* Your goal: Restate the full listing word for word and leave the pictures out.
----- Given information
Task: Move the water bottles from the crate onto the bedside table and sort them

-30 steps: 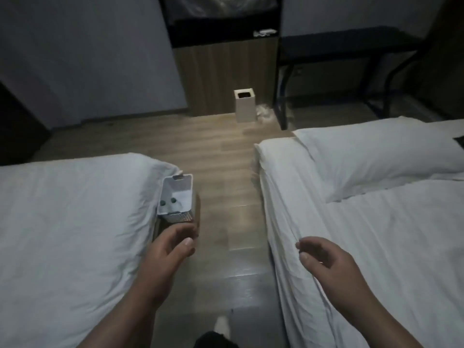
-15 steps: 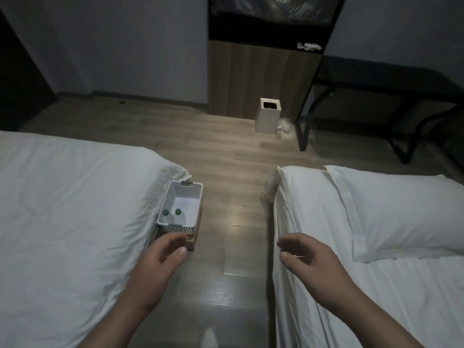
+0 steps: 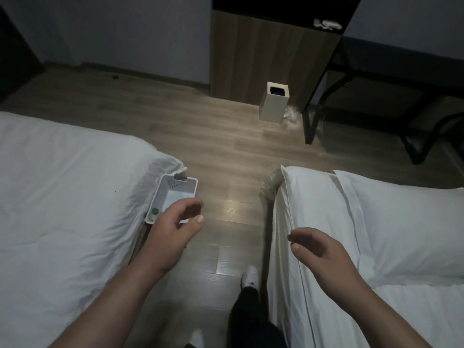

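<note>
Left hand [image 3: 173, 232], grip apart and empty, hovers over crate [image 3: 175, 187] beside green-capped bottle [image 3: 155, 211].

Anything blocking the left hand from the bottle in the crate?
Nothing visible. The left hand hovers over the near end of the crate, the green-capped bottle just left of its fingers; the crate has no lid.

The floor [image 3: 226, 151] carries the left bed [image 3: 62, 197], touching the crate [image 3: 180, 183]; the right bed [image 3: 313, 222], with a pillow [image 3: 401, 227], right of the crate; and a bin [image 3: 273, 106] beyond it.
</note>
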Demonstrator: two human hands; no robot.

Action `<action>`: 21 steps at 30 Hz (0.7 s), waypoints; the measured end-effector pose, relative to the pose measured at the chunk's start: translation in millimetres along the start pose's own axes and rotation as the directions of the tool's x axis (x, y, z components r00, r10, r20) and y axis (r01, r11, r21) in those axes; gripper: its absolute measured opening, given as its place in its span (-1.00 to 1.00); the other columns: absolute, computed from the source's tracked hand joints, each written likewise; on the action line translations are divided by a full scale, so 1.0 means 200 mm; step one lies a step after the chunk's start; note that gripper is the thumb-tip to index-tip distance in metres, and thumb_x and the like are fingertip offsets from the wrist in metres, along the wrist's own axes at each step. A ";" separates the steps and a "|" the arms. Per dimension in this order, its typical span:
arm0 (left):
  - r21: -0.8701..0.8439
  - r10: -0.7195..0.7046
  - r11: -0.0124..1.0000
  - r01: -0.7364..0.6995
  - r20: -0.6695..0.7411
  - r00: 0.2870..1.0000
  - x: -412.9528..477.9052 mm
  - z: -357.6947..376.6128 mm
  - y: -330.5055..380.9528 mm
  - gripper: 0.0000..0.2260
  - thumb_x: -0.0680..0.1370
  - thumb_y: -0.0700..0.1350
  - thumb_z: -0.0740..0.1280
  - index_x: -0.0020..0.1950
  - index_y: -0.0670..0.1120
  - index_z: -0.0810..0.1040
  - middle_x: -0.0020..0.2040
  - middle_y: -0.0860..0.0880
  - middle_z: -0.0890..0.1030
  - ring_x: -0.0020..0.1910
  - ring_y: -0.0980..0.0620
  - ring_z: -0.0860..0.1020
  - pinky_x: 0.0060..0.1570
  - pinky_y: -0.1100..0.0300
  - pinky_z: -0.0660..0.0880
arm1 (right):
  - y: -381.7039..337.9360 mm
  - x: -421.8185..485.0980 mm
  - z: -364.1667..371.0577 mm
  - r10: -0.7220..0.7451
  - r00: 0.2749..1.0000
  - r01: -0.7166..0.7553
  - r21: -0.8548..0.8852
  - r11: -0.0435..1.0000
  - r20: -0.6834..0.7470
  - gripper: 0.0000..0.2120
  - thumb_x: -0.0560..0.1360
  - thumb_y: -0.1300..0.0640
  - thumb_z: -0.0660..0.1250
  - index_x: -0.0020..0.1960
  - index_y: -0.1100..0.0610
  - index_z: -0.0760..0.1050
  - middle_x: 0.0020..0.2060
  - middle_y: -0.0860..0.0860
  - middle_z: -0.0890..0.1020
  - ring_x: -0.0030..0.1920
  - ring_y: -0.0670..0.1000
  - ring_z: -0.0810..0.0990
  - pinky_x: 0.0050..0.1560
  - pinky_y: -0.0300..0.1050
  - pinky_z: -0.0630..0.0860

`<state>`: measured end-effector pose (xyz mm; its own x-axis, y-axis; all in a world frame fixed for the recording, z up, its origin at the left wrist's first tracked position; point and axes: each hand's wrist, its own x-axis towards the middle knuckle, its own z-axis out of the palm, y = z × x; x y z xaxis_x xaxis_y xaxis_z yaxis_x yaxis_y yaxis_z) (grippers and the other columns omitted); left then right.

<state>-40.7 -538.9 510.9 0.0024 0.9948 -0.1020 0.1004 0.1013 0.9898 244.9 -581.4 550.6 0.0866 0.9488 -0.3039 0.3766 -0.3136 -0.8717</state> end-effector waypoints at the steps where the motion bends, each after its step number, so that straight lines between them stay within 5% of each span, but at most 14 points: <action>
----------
* The completed task:
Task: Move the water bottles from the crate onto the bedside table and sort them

-30 steps: 
-15 steps: 
+0 steps: 

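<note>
Left hand [image 3: 173, 232], grip apart and empty, hovers over crate [image 3: 175, 187] beside green-capped bottle [image 3: 155, 211].

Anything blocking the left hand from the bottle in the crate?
Nothing visible. The left hand hovers over the near end of the crate, the green-capped bottle just left of its fingers; the crate has no lid.

The floor [image 3: 226, 151] carries the left bed [image 3: 62, 197], touching the crate [image 3: 180, 183]; the right bed [image 3: 313, 222], with a pillow [image 3: 401, 227], right of the crate; and a bin [image 3: 273, 106] beyond it.
</note>
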Demonstrator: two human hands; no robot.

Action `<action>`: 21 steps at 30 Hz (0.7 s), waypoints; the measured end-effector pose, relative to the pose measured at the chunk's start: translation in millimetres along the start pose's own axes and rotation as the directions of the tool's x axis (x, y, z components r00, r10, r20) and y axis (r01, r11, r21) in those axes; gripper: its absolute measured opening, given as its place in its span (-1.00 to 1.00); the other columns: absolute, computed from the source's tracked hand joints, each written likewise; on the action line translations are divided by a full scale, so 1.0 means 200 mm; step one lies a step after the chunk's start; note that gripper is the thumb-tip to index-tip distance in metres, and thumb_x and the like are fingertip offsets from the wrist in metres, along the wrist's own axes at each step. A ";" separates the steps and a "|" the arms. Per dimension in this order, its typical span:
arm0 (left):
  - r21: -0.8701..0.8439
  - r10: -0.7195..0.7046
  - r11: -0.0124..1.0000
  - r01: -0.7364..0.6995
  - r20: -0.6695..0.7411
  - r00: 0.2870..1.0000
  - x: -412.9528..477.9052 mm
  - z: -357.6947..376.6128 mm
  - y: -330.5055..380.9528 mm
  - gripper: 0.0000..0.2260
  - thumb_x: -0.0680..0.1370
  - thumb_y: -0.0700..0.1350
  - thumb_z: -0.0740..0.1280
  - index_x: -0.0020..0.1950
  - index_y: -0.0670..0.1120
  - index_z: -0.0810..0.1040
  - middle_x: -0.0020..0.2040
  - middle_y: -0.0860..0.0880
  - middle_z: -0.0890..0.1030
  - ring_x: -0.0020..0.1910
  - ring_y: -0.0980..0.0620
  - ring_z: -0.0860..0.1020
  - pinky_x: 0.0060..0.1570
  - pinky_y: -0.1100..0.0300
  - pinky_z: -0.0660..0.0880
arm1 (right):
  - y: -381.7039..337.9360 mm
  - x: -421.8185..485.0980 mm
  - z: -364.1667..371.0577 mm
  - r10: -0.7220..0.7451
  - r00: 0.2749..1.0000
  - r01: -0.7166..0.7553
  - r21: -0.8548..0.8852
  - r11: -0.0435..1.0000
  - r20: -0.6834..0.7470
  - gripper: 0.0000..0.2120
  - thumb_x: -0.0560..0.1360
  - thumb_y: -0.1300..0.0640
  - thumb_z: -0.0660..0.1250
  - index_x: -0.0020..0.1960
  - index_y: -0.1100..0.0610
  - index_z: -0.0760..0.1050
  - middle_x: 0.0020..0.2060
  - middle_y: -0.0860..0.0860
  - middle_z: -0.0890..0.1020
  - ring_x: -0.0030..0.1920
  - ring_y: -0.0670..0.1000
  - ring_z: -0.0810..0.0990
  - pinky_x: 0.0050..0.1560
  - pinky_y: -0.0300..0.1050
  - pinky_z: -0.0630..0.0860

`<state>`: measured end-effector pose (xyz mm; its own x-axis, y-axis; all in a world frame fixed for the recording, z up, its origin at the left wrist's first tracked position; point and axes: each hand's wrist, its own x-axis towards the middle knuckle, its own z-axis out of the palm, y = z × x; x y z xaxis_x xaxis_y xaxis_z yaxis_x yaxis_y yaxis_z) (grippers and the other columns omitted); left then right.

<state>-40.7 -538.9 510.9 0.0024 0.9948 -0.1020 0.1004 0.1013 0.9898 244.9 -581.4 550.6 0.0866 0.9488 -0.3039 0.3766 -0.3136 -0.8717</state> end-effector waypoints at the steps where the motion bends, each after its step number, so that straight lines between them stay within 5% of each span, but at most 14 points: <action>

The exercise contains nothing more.